If I were going all out on the autopasture feature, then I'd have the user put the cursor over a pasture and type a command to add it to the list. It would store a list of flagged pastures and their sizes. You then use a separate command to specify "Keep llamas pastured." It would skim the raws to check the grazer tag on llamas and assign them to different pastures based on their grazing speed. Like, if we find that llamas need 5 tiles of grass to self-sustain, and you make a pasture zone 24 tiles large and another that's 6 tiles large, it would automatically put 4 llamas into one zone and 1 into the other.
Of course that would rely on a formula that compares the grazer and trample tokens to figure out the tiles needed per creature, but would be very nifty if it worked at all.
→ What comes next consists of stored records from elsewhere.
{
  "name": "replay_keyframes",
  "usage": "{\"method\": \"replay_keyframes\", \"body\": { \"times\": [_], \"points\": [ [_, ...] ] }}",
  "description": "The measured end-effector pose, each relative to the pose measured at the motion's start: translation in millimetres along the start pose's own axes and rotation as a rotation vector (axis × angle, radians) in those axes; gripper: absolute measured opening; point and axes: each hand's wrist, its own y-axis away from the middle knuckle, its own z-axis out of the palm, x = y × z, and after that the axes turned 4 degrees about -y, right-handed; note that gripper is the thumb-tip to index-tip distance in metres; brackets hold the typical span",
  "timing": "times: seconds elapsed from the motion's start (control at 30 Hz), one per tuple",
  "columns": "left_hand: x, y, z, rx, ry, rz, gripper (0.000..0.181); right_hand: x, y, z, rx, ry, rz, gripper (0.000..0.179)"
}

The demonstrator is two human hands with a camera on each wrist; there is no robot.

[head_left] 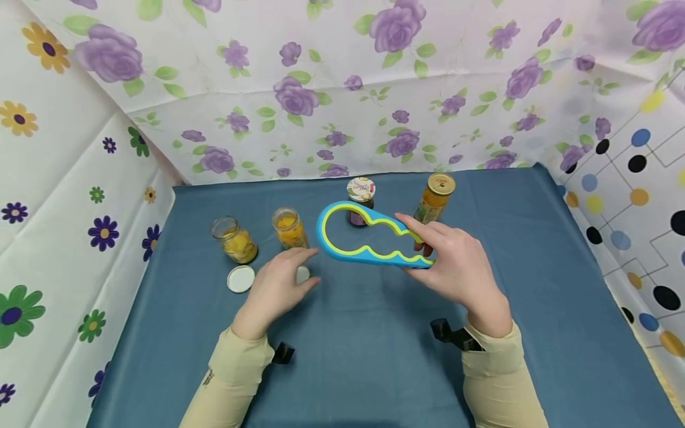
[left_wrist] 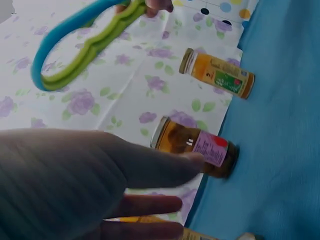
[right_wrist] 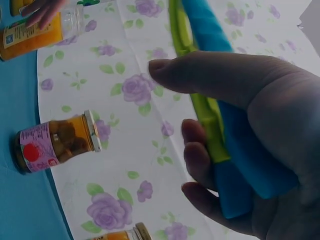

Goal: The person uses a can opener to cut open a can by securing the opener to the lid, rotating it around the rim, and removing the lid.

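Note:
My right hand [head_left: 455, 255] grips the handle end of a blue and lime-green jar opener [head_left: 364, 258], its rounded loop pointing left above the table. In the right wrist view, my thumb [right_wrist: 200, 72] lies along one side and my fingers curl round the handle. Near an open jar of yellow-orange fruit [head_left: 291, 232], my left hand [head_left: 278, 288] is held with fingers extended and holds nothing. A white lid [head_left: 302, 274] shows behind it, partly hidden. Beyond the opener stands a dark-filled jar [left_wrist: 210, 150] with a patterned lid and purple label, partly covered in the head view.
Another open jar of yellow fruit [head_left: 239, 245] stands at the left, with a white lid [head_left: 241, 279] lying before it. A gold-lidded jar [head_left: 434, 196] stands at the back right. Flowered cloth [head_left: 299, 137] hangs behind the blue-covered table [head_left: 348, 368].

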Motion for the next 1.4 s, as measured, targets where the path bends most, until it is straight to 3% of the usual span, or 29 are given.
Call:
{"method": "replay_keyframes", "body": {
  "times": [0.2, 0.3, 0.37, 0.5, 0.67, 0.83, 0.97, 1.17, 1.4],
  "points": [
    [14.9, -19.0, 11.4, 0.08, 0.136, 0.17, 0.062, 12, 8.0, -6, -0.011, 0.025, 0.125, 0.086],
    [22.7, -29.8, 22.1, 0.118, 0.236, 0.197, 0.07, 18, 12.1, -9, -0.001, 0.02, 0.183, 0.087],
    [27.4, -37.6, 29.5, 0.136, 0.32, 0.168, 0.074, 21, 14.8, -11, 0.007, 0.013, 0.218, 0.087],
    [37.7, -59.4, 46.7, 0.139, 0.472, 0.037, 0.079, 30, 21.4, -19, 0.031, 0.013, 0.283, 0.088],
    [46.6, -90.6, 69.8, 0.127, 0.569, -0.151, 0.089, 41, 30.0, -28, 0.054, 0.005, 0.319, 0.087],
    [51.0, -117.1, 85.8, 0.194, 0.669, -0.281, 0.098, 48, 34.5, -30, 0.048, -0.033, 0.354, 0.087],
    [49.1, -131.0, 88.4, 0.245, 0.737, -0.337, 0.103, 52, 31.1, -30, 0.031, -0.048, 0.368, 0.086],
    [46.4, -147.8, 94.6, 0.233, 0.827, -0.371, 0.099, 63, 29.5, -36, 0.008, -0.005, 0.372, 0.085],
    [48.4, -156.3, 101.4, 0.24, 0.817, -0.398, 0.093, 77, 32.3, -41, -0.05, 0.071, 0.365, 0.094]
  ]
}}
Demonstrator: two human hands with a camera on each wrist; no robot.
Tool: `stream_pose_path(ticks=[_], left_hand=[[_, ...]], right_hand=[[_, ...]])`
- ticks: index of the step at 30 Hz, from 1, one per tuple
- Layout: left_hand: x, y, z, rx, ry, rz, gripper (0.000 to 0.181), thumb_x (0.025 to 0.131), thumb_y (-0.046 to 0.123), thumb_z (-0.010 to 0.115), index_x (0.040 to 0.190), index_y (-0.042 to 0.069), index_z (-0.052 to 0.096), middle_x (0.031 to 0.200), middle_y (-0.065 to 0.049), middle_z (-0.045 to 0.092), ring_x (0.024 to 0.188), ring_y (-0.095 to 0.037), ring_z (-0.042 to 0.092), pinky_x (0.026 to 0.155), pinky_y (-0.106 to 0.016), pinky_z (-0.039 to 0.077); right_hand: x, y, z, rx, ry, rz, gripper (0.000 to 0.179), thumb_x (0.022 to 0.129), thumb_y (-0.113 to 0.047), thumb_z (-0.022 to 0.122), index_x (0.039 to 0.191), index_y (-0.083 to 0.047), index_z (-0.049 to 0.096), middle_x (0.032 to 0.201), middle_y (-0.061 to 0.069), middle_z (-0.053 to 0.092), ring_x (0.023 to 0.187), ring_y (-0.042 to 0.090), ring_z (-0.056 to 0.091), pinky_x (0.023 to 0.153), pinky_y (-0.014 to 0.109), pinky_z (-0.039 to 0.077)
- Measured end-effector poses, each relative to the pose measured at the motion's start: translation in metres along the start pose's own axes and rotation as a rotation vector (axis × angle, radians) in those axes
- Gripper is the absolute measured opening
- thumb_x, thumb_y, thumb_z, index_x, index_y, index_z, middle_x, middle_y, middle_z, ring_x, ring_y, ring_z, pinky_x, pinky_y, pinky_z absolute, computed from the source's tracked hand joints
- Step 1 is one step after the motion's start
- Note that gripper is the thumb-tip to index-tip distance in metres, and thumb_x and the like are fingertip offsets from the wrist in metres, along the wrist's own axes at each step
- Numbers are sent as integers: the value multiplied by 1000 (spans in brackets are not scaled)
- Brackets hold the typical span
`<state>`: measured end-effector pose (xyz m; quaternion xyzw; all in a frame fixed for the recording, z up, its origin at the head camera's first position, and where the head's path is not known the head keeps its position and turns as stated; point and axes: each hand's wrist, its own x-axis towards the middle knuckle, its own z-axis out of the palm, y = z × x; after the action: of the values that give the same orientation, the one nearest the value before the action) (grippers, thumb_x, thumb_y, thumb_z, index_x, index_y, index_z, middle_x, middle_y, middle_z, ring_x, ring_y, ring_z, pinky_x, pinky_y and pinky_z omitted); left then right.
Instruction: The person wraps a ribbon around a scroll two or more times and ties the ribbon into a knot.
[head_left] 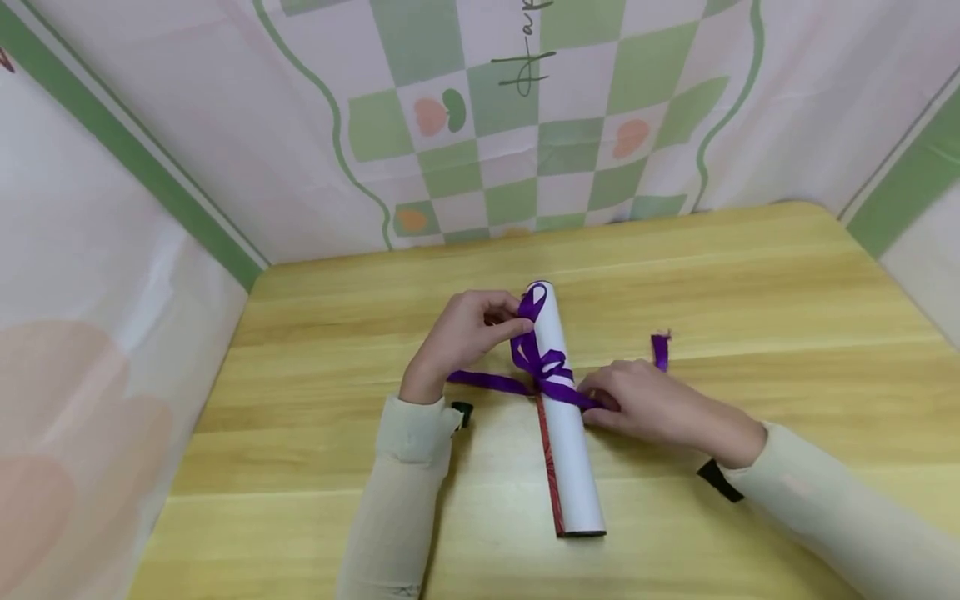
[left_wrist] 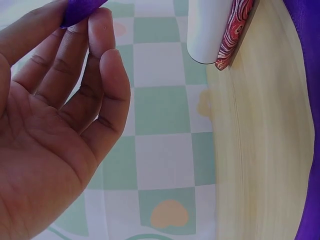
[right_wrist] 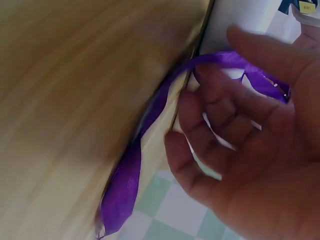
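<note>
A white paper roll [head_left: 576,475] with a red patterned edge [head_left: 551,475] lies lengthwise on the table. Round its middle runs a purple ribbon [head_left: 491,382], knotted with loops on top. My left hand [head_left: 467,332] pinches an upright ribbon loop near the roll's far end; in the left wrist view the ribbon [left_wrist: 82,11] shows at the thumb and index fingertips. On the roll's right side is my right hand [head_left: 645,402], beside the ribbon tail. In the right wrist view its thumb and loosely bent fingers stand apart, with the ribbon [right_wrist: 217,59] passing between thumb and index finger.
The wooden table [head_left: 315,483] reaches back to a green-and-white checked cloth [head_left: 510,142]. One ribbon end [head_left: 660,352] sticks out beyond the right hand, and another tail runs left under the left wrist. Dark straps show at both cuffs.
</note>
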<state>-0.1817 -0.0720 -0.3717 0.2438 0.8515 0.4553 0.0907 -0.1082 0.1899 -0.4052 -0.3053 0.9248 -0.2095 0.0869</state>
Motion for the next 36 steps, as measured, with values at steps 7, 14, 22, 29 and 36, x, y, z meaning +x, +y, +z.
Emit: stream_pose_path(ticks=[7, 14, 22, 29, 36], left_hand=[[3, 4, 2, 15, -7, 17, 14, 100, 20, 75, 101, 7, 77, 95, -7, 78, 83, -13, 64, 77, -22, 51], [4, 5, 1, 7, -10, 5, 12, 99, 20, 76, 98, 8, 77, 92, -5, 76, 80, -12, 61, 75, -22, 48], [2, 3, 2, -9, -3, -4, 13, 99, 19, 76, 103, 6, 78, 95, -7, 77, 84, -13, 64, 78, -22, 51], [1, 1, 3, -6, -7, 5, 14, 99, 20, 76, 104, 6, 78, 97, -7, 78, 84, -13, 65, 78, -22, 52], [2, 0, 3, -1, -3, 14, 13, 99, 19, 76, 102, 6, 77, 96, -7, 78, 84, -13, 66, 79, -22, 52]], right_hand=[[-11, 10, -10, 303, -122, -104, 11, 100, -28, 74, 98, -19, 68, 86, -11, 61, 78, 5, 54, 69, 23, 47], [-14, 17, -12, 494, -188, -33, 34, 105, -25, 67, 127, 0, 62, 102, -1, 75, 92, 7, 68, 81, 25, 57], [-5, 3, -4, 399, -180, 73, 33, 95, -33, 79, 109, -5, 68, 80, -8, 69, 67, 2, 60, 62, 22, 51], [-9, 3, -2, 452, -316, 14, 17, 98, -29, 75, 86, -17, 71, 67, -13, 54, 59, -2, 47, 53, 19, 39], [-8, -3, 1, 478, -296, 80, 44, 96, -31, 77, 121, 3, 66, 88, -7, 70, 74, 4, 63, 65, 22, 53]])
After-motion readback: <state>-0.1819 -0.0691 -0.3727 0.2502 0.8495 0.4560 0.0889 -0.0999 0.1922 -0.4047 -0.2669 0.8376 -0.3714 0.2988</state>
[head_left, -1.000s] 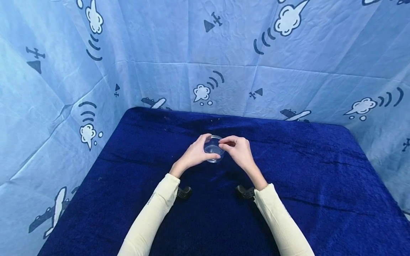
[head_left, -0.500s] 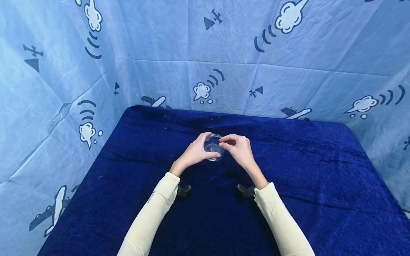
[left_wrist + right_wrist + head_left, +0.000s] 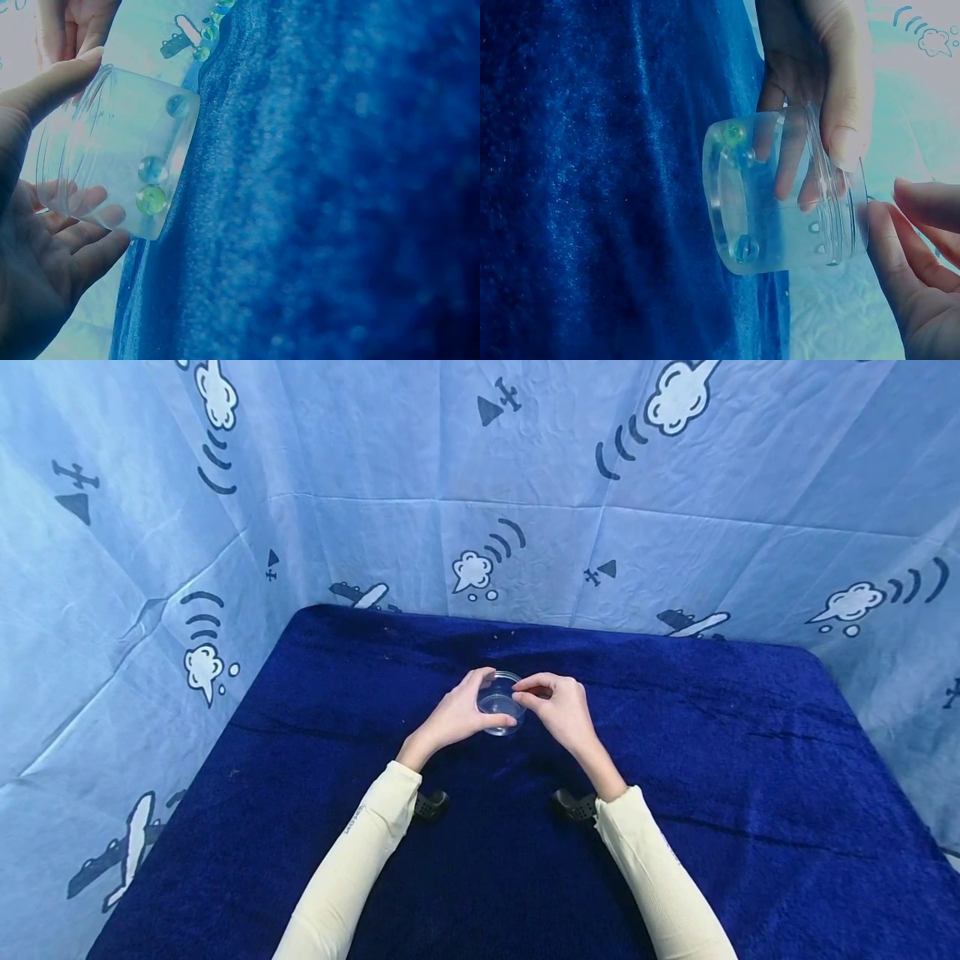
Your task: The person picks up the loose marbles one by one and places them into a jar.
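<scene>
Barely anything's moved: jar and hands are posed as they were, and the whole view has only slid up a hair, so I'm guessing the head tipped. The clear jar (image 3: 501,702) is upright over the middle of the tabletop (image 3: 750,735); can't tell if its base is touching. Left hand (image 3: 459,712) has thumb and fingers curled round it. Right hand (image 3: 561,706) is at the rim, bent fingertips close to the thumb, but I can't tell if they're pinching anything. There's a green marble (image 3: 152,199) and two blue marbles (image 3: 152,169) inside, and more marbles (image 3: 208,32) beyond the jar. Looks like the loading step to me, maybe mid-drop. Next move probably calls for letting go over the mouth while the left keeps the jar steady.
</scene>
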`<state>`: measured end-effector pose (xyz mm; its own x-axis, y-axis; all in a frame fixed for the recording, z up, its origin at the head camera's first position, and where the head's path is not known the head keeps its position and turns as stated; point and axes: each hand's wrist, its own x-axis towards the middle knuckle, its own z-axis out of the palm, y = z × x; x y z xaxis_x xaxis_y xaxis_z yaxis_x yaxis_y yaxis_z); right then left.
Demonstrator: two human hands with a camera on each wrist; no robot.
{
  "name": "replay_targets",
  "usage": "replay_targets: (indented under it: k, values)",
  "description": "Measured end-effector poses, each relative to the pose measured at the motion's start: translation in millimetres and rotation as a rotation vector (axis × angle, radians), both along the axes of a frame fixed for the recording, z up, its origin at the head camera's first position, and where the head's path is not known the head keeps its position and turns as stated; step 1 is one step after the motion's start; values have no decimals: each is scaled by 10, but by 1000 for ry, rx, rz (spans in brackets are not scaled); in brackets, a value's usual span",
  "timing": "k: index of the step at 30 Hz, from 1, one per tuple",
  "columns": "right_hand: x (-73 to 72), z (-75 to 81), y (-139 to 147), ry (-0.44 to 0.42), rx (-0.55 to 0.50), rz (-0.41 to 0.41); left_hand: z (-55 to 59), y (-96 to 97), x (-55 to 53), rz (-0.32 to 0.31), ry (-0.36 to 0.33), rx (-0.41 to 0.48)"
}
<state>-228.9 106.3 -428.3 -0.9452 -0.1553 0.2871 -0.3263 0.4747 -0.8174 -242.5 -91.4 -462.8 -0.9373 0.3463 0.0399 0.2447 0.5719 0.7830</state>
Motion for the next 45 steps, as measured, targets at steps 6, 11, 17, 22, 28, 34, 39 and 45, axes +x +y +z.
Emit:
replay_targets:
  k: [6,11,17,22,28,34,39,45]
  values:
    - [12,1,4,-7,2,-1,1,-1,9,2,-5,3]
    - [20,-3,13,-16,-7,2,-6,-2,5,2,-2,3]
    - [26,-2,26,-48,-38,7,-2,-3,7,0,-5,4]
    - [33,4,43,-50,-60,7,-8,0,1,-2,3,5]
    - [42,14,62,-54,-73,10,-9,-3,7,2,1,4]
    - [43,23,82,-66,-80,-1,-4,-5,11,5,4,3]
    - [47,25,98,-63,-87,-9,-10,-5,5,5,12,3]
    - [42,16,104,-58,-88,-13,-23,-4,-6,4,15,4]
As a simpler solution, the player could make a pasture zone and then put the cursor over it and specify "this zone can support 3 llamas." Then when autopasture was enabled, it would find any llamas that were not assigned to a pasture, and it would dole them out to any pastures flagged for llama use. If a llama was removed by some means, then it would recognize that there was open space and would place another llama there if available. If there were more llamas than there were available pastures, then it would dump them into a "default zone" or could just let them roam free.
This method would also let you keep a war dog pastured at the entrance, even if the previous dog was killed, by letting you specify "autopasture dog war". The flags would probably include male/female, war/hunting/untrain/unspecified, egg, sheer, milk, graze, and anything else I might not have thought of. That way you could specify things like "keep all the milkable creatures closer to the farmer's workshop" or "don't put any grazers here" or "make sure there's a war dog staring at my mayor as he sleeps".